___ INFORMATION SUPPLIED
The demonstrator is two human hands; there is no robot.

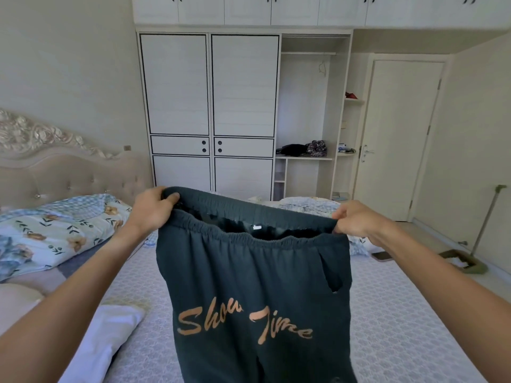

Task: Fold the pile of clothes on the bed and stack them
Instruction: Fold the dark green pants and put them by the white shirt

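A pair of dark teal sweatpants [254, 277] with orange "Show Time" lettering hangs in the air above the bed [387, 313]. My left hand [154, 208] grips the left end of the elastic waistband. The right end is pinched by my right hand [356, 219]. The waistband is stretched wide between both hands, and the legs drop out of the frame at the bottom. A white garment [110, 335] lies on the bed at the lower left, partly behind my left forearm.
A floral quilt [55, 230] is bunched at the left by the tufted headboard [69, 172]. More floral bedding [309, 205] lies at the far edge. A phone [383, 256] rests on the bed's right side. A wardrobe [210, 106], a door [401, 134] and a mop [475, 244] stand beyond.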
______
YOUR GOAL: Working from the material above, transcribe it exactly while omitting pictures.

WORKED SOLUTION:
The demonstrator is two human hands; there is no robot.


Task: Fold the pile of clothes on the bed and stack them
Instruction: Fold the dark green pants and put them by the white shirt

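A pair of dark teal sweatpants [254, 277] with orange "Show Time" lettering hangs in the air above the bed [387, 313]. My left hand [154, 208] grips the left end of the elastic waistband. The right end is pinched by my right hand [356, 219]. The waistband is stretched wide between both hands, and the legs drop out of the frame at the bottom. A white garment [110, 335] lies on the bed at the lower left, partly behind my left forearm.
A floral quilt [55, 230] is bunched at the left by the tufted headboard [69, 172]. More floral bedding [309, 205] lies at the far edge. A phone [383, 256] rests on the bed's right side. A wardrobe [210, 106], a door [401, 134] and a mop [475, 244] stand beyond.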

The exercise asks for nothing more than this.